_What is expected_
The answer must be a single number: how many lines of the entries below include "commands".

Source data
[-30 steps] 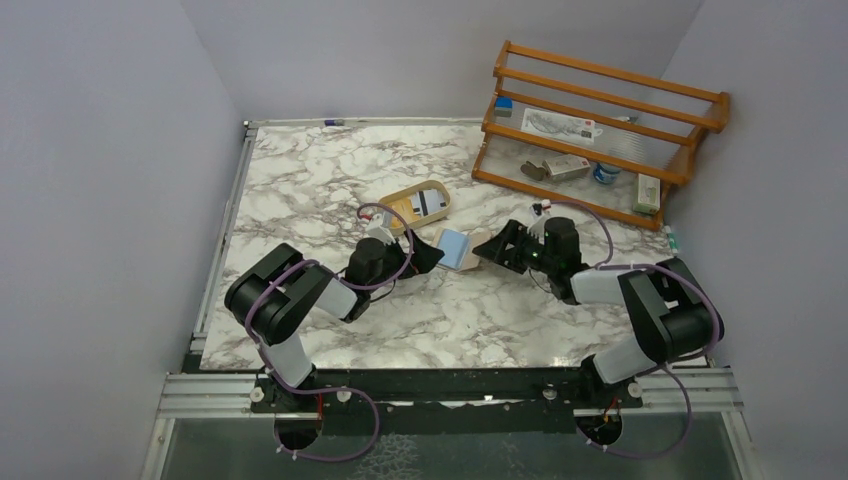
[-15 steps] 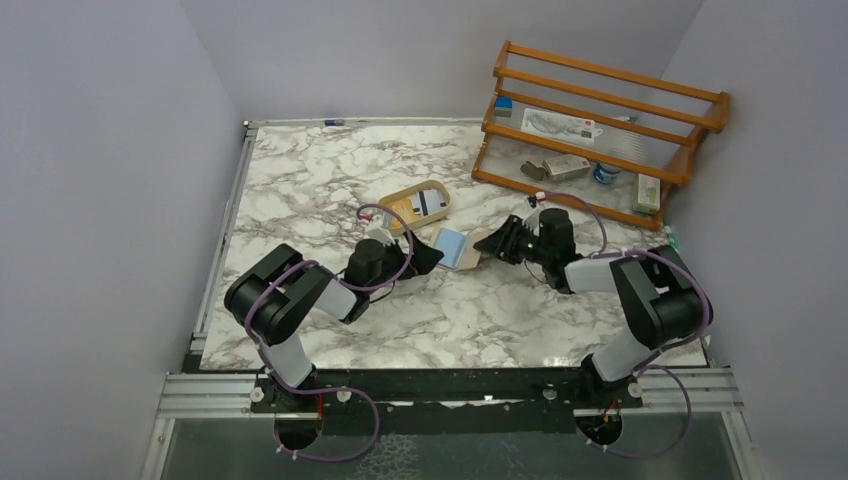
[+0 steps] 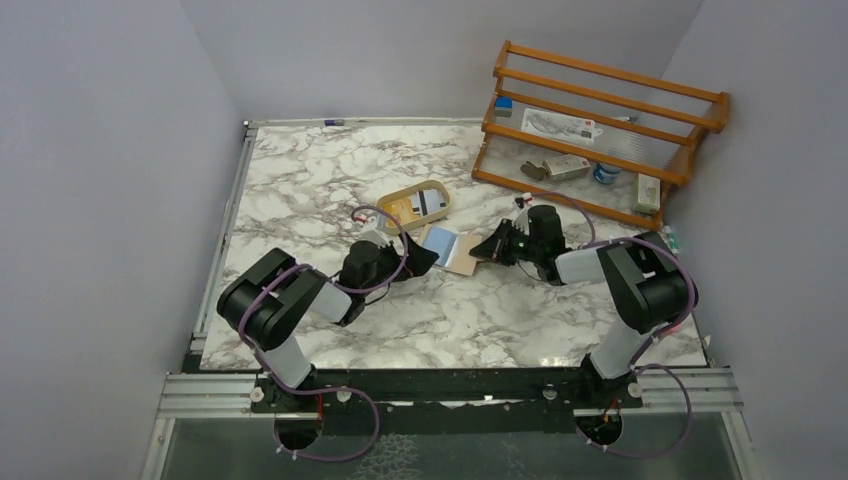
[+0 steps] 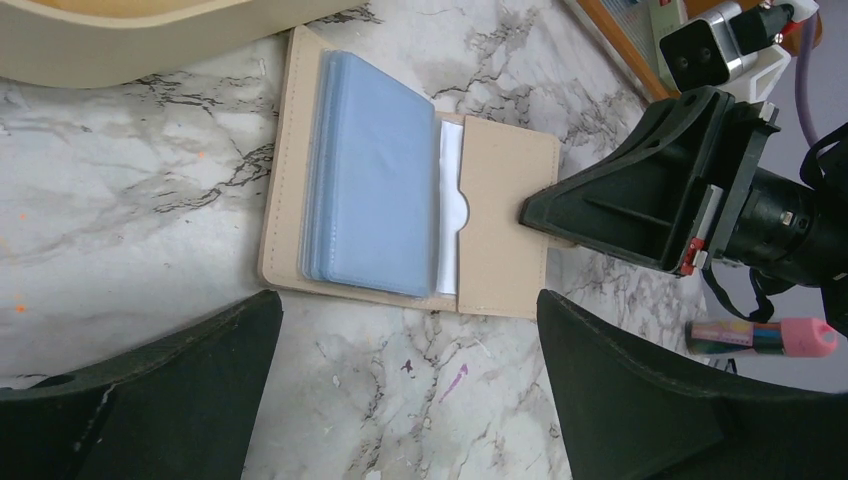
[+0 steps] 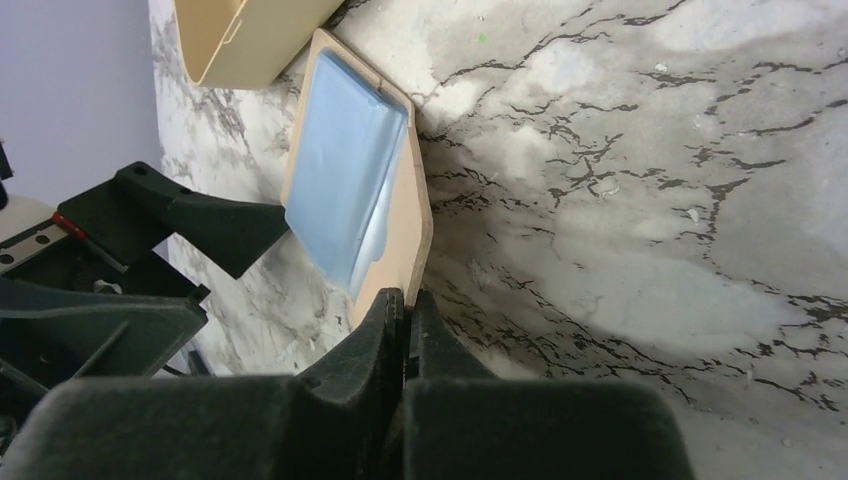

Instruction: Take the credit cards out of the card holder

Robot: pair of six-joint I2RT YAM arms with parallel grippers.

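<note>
Open card holder (image 4: 505, 235) on table (image 3: 300, 180) between left gripper (image 4: 408, 305) and right gripper (image 3: 483, 249); credit cards (image 4: 370, 205) on its left half, tray (image 4: 120, 55) just behind

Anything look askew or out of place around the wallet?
Nothing spilled or damaged. The credit cards lie slightly fanned on one half of the open card holder; the right gripper, jaws shut, pinches its edge.

Tray (image 4: 150, 50) sat just behind card holder (image 3: 452, 250). Right gripper (image 5: 405, 300) blocked its right edge. Left gripper (image 3: 425, 262) straddled its near side.
</note>
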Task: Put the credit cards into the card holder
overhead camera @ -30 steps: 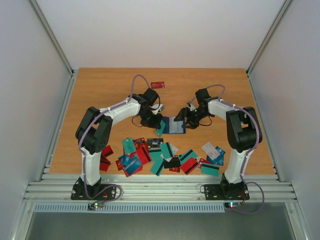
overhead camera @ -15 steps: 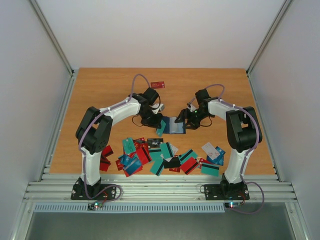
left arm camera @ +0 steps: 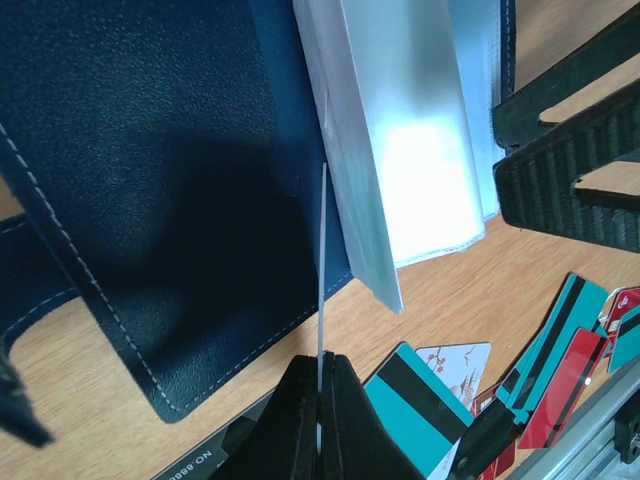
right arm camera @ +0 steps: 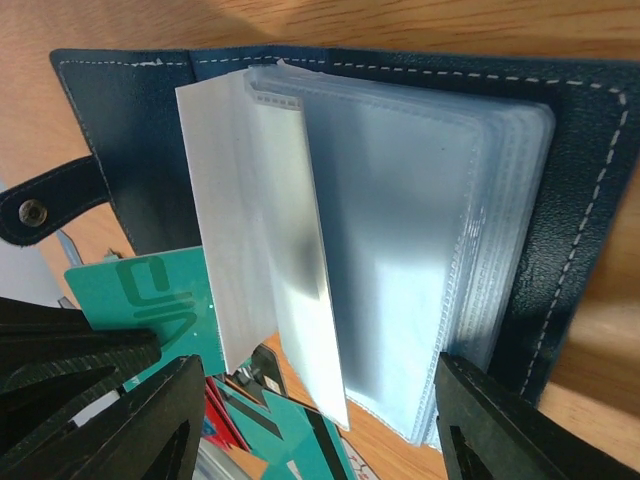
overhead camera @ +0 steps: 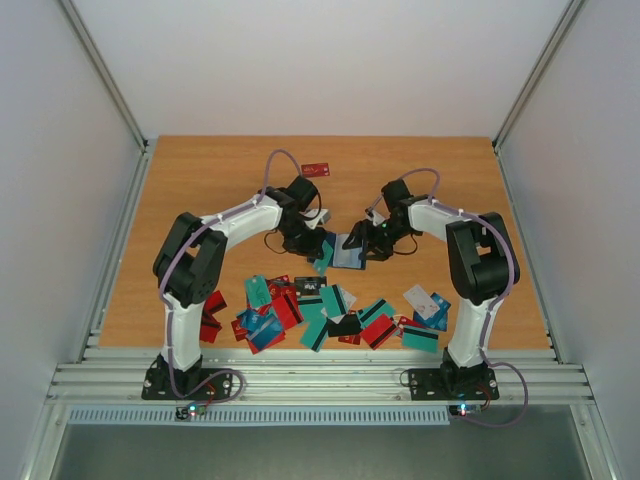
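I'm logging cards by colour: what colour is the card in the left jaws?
Teal; the card shows best in the right wrist view.

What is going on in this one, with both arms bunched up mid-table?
The left gripper is shut on a teal card, held edge-on at the open card holder, which lies flat on the table. The card's far edge is next to a lifted clear sleeve, and it is not visibly in a pocket. The right gripper is open, one finger on each side of the sleeves. The other cards lie in a loose pile near the arm bases.
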`<state>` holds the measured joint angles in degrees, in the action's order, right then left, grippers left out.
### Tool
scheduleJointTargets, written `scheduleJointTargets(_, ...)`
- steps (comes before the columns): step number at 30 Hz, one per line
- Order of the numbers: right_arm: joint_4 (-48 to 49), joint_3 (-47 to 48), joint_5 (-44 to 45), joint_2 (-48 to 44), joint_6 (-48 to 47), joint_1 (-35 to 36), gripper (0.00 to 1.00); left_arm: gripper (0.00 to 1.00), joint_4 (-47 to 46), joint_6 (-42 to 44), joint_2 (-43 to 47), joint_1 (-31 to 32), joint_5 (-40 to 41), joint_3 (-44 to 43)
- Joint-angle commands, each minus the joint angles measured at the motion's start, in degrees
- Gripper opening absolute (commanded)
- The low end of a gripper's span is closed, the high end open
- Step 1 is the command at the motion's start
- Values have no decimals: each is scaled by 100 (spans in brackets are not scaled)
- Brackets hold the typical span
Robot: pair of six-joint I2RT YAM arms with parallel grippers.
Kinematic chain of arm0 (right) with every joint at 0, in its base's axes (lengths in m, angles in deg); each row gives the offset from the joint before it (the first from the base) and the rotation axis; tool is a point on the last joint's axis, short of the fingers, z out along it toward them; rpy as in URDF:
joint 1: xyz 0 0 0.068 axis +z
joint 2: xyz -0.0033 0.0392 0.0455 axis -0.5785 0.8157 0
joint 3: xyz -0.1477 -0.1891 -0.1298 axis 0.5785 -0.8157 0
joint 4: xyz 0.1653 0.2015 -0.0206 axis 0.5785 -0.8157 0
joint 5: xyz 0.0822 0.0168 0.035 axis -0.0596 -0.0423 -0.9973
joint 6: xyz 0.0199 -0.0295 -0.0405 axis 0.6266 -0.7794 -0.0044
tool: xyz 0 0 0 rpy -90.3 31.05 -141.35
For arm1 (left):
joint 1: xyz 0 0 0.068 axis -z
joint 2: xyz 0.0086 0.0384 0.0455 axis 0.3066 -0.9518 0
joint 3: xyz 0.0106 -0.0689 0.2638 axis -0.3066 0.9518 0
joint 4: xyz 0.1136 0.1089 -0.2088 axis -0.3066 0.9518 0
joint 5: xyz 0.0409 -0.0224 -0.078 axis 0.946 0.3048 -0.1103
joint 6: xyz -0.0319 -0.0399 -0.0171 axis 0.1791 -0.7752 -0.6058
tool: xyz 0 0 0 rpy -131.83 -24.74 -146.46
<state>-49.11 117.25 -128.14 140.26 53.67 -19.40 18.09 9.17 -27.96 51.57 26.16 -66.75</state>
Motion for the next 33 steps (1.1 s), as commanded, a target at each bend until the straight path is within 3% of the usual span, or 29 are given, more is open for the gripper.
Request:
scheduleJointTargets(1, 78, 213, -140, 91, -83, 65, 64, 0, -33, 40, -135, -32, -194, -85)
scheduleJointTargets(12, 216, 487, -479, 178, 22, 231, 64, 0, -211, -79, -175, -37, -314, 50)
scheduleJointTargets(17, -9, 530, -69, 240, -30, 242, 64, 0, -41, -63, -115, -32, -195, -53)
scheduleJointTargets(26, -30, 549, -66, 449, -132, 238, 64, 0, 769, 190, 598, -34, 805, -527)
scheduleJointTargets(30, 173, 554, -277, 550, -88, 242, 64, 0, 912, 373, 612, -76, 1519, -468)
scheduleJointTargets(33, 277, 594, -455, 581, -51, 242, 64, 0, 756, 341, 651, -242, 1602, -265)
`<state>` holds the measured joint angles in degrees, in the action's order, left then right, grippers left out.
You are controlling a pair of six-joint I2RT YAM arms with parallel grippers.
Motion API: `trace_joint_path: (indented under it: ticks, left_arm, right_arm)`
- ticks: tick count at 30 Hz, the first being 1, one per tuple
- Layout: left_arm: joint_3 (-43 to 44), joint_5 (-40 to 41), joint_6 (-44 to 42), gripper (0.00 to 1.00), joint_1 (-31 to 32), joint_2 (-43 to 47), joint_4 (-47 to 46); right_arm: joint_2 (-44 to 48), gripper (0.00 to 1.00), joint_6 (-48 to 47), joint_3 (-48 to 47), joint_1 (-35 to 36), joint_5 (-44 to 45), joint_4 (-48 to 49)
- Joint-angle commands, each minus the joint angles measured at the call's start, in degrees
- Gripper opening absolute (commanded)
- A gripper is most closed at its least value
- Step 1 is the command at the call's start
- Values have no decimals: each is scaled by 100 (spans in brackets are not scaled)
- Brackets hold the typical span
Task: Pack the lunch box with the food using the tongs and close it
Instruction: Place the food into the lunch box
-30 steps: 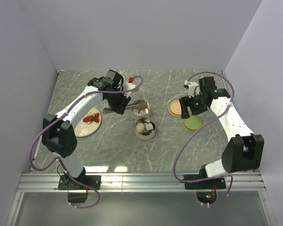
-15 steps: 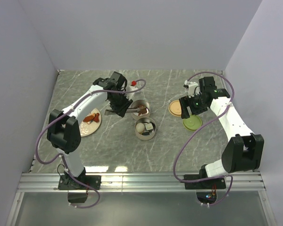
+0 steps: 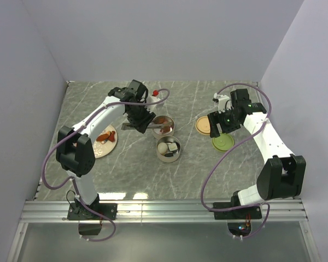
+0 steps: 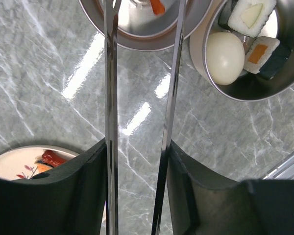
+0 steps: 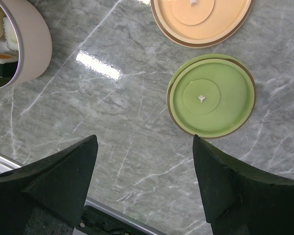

_Task solution_
2